Background and purpose: Because Becker muscular dystrophy (BMD) is a heterogeneous disease and only few studies have evaluated adult patients, it is currently still unclear which outcome measures should be used in future clinical trials.
Methods: Muscle magnetic resonance imaging, patient-reported outcome measures and a wide range of clinical outcome measures, including motor function, muscle strength and timed-function tests, were evaluated in 21 adults with BMD at baseline and at 9 and 18 months of follow-up.

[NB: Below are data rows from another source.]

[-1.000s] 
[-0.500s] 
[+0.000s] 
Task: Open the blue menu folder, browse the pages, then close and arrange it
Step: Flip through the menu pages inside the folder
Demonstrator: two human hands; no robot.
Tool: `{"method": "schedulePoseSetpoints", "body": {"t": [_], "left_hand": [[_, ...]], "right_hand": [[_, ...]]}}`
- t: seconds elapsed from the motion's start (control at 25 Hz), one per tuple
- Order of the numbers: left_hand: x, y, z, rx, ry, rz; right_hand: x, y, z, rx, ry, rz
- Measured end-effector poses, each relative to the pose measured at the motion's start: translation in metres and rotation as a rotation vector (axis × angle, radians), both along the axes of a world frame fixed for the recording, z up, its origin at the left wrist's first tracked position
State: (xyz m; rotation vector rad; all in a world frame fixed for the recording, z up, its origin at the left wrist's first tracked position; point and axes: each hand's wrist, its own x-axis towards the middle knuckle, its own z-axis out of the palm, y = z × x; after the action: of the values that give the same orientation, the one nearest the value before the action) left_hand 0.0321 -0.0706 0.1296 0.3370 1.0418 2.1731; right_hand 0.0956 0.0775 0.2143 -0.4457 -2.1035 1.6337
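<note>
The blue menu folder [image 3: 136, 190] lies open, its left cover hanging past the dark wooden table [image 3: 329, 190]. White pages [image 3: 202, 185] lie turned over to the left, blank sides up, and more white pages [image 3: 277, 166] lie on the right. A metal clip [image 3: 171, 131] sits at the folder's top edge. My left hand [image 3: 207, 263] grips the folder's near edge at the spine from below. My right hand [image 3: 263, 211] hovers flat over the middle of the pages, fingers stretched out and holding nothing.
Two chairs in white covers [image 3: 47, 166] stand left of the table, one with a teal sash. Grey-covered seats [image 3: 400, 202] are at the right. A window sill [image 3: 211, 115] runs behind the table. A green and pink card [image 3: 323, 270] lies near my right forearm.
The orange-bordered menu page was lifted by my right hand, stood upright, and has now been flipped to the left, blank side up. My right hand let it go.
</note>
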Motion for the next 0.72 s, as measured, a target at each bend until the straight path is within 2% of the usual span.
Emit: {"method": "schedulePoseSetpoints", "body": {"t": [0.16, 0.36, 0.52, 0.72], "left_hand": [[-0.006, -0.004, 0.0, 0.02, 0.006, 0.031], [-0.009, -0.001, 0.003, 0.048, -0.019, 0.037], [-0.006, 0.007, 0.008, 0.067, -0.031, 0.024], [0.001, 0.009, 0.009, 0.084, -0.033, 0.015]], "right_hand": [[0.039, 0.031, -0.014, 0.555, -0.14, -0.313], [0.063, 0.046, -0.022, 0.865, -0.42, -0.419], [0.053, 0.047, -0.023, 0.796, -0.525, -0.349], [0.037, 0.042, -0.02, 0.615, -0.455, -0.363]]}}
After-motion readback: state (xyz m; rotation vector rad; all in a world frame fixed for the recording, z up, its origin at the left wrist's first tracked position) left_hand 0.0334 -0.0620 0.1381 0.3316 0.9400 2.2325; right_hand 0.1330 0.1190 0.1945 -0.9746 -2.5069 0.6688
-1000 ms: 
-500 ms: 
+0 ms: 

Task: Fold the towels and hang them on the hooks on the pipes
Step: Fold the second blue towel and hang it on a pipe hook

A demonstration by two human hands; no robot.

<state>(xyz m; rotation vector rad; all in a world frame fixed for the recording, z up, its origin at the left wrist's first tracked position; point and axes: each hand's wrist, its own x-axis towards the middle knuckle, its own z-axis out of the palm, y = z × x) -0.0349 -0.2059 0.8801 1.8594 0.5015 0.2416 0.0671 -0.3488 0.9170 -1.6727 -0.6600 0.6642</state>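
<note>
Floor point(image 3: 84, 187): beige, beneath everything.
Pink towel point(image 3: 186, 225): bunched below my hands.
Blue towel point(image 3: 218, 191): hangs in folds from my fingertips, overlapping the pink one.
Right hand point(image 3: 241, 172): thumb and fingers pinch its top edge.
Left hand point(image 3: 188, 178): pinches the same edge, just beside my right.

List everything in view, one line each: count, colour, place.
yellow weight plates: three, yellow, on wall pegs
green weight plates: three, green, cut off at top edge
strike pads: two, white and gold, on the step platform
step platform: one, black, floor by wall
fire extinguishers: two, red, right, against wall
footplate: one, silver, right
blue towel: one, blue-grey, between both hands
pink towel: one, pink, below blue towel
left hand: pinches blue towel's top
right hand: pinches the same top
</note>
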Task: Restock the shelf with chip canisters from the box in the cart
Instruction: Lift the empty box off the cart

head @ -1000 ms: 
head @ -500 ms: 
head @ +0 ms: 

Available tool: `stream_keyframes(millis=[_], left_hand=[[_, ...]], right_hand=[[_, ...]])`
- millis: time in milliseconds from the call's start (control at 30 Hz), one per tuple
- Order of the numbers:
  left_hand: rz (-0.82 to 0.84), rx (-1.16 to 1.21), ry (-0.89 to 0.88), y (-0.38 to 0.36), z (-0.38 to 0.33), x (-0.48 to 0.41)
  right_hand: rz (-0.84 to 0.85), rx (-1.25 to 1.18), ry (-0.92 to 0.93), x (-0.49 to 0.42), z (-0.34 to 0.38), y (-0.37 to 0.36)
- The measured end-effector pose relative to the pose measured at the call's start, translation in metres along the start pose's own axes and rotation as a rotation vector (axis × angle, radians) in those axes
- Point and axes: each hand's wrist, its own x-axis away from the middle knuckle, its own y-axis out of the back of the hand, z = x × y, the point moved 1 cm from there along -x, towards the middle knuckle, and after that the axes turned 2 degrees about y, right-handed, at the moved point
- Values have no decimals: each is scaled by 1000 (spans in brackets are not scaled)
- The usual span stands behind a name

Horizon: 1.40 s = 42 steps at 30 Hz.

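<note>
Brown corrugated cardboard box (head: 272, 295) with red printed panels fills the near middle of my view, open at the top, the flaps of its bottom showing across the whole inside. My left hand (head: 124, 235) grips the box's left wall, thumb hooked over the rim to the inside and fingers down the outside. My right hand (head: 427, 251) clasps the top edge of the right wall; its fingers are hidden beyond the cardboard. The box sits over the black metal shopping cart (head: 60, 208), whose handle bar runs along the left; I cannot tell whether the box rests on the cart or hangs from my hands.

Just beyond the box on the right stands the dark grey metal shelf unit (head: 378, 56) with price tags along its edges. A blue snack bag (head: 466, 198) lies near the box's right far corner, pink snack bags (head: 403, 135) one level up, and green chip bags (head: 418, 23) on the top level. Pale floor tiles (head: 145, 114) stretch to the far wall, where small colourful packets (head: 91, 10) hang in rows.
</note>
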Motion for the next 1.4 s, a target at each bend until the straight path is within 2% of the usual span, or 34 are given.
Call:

Results: Proton density fat fraction increased significantly in 10/17 thigh muscles after 9 months, and in all thigh and lower leg muscles after 18 months. The 32-item Motor Function Measurement (MFM-32) scale (-1.3%, p = 0.017), North Star Ambulatory Assessment (-1.3 points, p = 0.010) and patient-reported activity limitations scale (-0.3 logits, p = 0.018) deteriorated significantly after 9 months. The 6-min walk distance (-28.7 m, p = 0.042), 10-m walking test (-0.1 m/s, p = 0.032), time to climb four stairs test (-0.03 m/s, p = 0.028) and Biodex peak torque measurements of quadriceps (-4.6 N m, p = 0.014) and hamstrings (-5.0 N m, p = 0.019) additionally deteriorated significantly after 18 months. At this timepoint, domain 1 of the MFM-32 was the only clinical outcome measure with a large sensitivity to change (standardized response mean 1.15).
Discussion: It is concluded that proton density fat fraction imaging of entire thigh muscles is a sensitive outcome measure to track progressive muscle fat replacement in patients with BMD, already after 9 months of follow-up. Finally, significant changes are reported in a wide range of clinical and patient-reported outcome measures, of which the MFM-32 appeared to be the most sensitive to change in adults with BMD.
Keywords: BMD; Dixon; magnetic resonance imaging; quantitative MRI; trial readiness.
© 2024 The Authors. European Journal of Neurology published by John Wiley & Sons Ltd on behalf of European Academy of Neurology.